# TASK TO COMPLETE
The answer must be the data, repeated exactly.

# RAW DATA
----------

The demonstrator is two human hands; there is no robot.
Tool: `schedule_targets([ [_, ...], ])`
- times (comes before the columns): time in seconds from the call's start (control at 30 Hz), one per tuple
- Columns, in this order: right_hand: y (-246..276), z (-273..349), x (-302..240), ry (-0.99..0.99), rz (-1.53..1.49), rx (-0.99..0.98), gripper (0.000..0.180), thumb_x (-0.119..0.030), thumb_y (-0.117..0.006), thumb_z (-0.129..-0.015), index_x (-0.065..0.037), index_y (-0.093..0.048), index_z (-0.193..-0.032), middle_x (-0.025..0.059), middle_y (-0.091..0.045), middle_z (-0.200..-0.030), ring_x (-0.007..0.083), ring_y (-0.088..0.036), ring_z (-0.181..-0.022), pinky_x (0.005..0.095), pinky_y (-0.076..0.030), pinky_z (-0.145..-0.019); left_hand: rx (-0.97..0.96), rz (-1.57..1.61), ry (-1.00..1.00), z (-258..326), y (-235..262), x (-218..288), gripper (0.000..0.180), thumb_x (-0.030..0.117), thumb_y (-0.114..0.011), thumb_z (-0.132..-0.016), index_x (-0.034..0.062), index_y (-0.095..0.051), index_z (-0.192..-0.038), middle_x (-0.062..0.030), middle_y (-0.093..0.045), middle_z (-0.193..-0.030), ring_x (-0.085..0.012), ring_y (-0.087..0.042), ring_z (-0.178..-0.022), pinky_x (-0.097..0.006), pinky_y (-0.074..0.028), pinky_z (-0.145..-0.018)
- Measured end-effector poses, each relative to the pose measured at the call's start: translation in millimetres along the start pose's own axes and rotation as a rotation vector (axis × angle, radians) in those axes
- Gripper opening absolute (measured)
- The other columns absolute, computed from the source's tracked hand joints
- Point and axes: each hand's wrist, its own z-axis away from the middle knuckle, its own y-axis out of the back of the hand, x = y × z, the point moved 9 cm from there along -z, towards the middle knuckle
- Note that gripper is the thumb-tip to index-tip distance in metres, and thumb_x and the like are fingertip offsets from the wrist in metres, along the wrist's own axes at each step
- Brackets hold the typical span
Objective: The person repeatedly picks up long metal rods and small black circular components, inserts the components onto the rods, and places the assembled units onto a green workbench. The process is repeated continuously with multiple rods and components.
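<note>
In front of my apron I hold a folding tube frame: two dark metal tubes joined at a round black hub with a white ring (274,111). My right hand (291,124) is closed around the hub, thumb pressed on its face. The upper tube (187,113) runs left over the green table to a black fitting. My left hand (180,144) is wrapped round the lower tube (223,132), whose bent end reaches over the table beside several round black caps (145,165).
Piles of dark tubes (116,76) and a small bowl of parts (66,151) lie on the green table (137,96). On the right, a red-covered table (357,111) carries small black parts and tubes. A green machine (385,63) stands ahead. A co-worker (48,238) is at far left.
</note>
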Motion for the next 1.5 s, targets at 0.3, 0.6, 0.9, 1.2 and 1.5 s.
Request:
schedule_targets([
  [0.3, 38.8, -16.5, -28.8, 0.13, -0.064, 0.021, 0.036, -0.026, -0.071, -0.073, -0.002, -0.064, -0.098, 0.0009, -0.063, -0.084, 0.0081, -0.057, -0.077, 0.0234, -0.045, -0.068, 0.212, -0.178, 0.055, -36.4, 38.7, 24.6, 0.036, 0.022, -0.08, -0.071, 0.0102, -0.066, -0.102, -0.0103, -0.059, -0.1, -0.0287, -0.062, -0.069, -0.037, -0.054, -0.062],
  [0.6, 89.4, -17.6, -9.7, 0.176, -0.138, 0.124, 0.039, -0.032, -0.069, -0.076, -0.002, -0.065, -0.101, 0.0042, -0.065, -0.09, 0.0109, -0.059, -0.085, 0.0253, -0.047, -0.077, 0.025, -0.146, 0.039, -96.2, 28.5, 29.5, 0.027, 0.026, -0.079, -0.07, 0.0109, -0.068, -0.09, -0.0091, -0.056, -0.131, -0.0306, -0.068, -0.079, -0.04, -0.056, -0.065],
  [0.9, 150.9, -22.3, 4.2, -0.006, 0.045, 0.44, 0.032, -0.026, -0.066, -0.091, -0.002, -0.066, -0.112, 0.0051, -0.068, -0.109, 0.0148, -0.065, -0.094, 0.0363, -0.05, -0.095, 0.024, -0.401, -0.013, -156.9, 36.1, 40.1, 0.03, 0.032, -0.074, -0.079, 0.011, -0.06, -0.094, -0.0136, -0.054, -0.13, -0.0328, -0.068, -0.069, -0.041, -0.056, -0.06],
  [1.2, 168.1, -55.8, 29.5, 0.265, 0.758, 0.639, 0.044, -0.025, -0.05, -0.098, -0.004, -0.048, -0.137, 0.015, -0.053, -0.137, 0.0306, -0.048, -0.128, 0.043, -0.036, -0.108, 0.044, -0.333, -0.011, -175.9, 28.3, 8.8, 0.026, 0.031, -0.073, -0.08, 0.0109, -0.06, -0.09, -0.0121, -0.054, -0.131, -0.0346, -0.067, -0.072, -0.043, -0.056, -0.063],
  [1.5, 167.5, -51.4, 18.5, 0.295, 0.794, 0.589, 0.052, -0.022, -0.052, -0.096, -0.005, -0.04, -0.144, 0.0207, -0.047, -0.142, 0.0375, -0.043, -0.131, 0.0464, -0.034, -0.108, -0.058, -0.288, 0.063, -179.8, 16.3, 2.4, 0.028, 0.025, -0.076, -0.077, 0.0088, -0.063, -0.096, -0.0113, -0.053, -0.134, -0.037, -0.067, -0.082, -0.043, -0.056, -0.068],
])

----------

# ANSWER SPACE
The demonstrator is two human hands; there is no robot.
Tool: `schedule_targets([ [_, ...], ])`
- times (comes before the columns): time in seconds from the call's start (control at 30 Hz), one per tuple
- Columns, in this order: right_hand: y (-246..276), z (-273..349), x (-302..240), ry (-0.99..0.99), rz (-1.53..1.49), rx (-0.99..0.98), gripper (0.000..0.180), thumb_x (-0.119..0.030), thumb_y (-0.117..0.006), thumb_z (-0.129..-0.015), index_x (-0.065..0.037), index_y (-0.093..0.048), index_z (-0.193..-0.032), middle_x (-0.025..0.059), middle_y (-0.091..0.045), middle_z (-0.200..-0.030), ring_x (-0.007..0.083), ring_y (-0.088..0.036), ring_z (-0.181..-0.022), pinky_x (0.005..0.095), pinky_y (-0.076..0.030), pinky_z (-0.145..-0.019); left_hand: rx (-0.97..0.96), rz (-1.57..1.61), ry (-1.00..1.00), z (-258..326), y (-235..262), x (-218..288), gripper (0.000..0.180), thumb_x (-0.030..0.117), thumb_y (-0.114..0.011), thumb_z (-0.132..-0.016), index_x (-0.034..0.062), index_y (-0.095..0.051), index_z (-0.192..-0.038), middle_x (-0.062..0.030), middle_y (-0.093..0.045), middle_z (-0.193..-0.030), ring_x (-0.085..0.012), ring_y (-0.087..0.042), ring_z (-0.178..-0.022), pinky_x (-0.097..0.006), pinky_y (-0.074..0.028), pinky_z (-0.145..-0.018)
- Measured end-effector poses, each relative to the pose measured at the call's start: translation in millimetres along the start pose's own axes and rotation as a rotation vector (axis × angle, radians) in those axes
- Gripper opening absolute (measured)
- The other columns absolute, computed from the source's tracked hand joints
- Point and axes: each hand's wrist, its own z-axis away from the middle knuckle, its own y-axis out of the back of the hand, x = y × z, the point moved 9 cm from there along -z, towards the middle knuckle
- Note that gripper is the thumb-tip to index-tip distance in metres, and thumb_x and the like are fingertip offsets from the wrist in metres, along the wrist's own axes at each step
- Brackets hold the typical span
Objective: The person repeatedly picks up long metal rods and small black circular components, inserts the components onto the rods, and places the assembled units onto a green workbench. The process is repeated continuously with multiple rods and components.
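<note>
In front of my apron I hold a folding tube frame: two dark metal tubes joined at a round black hub with a white ring (274,111). My right hand (291,124) is closed around the hub, thumb pressed on its face. The upper tube (187,113) runs left over the green table to a black fitting. My left hand (180,144) is wrapped round the lower tube (223,132), whose bent end reaches over the table beside several round black caps (145,165).
Piles of dark tubes (116,76) and a small bowl of parts (66,151) lie on the green table (137,96). On the right, a red-covered table (357,111) carries small black parts and tubes. A green machine (385,63) stands ahead. A co-worker (48,238) is at far left.
</note>
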Motion for the next 1.5 s, targets at 0.3, 0.6, 0.9, 1.2 and 1.5 s.
Request:
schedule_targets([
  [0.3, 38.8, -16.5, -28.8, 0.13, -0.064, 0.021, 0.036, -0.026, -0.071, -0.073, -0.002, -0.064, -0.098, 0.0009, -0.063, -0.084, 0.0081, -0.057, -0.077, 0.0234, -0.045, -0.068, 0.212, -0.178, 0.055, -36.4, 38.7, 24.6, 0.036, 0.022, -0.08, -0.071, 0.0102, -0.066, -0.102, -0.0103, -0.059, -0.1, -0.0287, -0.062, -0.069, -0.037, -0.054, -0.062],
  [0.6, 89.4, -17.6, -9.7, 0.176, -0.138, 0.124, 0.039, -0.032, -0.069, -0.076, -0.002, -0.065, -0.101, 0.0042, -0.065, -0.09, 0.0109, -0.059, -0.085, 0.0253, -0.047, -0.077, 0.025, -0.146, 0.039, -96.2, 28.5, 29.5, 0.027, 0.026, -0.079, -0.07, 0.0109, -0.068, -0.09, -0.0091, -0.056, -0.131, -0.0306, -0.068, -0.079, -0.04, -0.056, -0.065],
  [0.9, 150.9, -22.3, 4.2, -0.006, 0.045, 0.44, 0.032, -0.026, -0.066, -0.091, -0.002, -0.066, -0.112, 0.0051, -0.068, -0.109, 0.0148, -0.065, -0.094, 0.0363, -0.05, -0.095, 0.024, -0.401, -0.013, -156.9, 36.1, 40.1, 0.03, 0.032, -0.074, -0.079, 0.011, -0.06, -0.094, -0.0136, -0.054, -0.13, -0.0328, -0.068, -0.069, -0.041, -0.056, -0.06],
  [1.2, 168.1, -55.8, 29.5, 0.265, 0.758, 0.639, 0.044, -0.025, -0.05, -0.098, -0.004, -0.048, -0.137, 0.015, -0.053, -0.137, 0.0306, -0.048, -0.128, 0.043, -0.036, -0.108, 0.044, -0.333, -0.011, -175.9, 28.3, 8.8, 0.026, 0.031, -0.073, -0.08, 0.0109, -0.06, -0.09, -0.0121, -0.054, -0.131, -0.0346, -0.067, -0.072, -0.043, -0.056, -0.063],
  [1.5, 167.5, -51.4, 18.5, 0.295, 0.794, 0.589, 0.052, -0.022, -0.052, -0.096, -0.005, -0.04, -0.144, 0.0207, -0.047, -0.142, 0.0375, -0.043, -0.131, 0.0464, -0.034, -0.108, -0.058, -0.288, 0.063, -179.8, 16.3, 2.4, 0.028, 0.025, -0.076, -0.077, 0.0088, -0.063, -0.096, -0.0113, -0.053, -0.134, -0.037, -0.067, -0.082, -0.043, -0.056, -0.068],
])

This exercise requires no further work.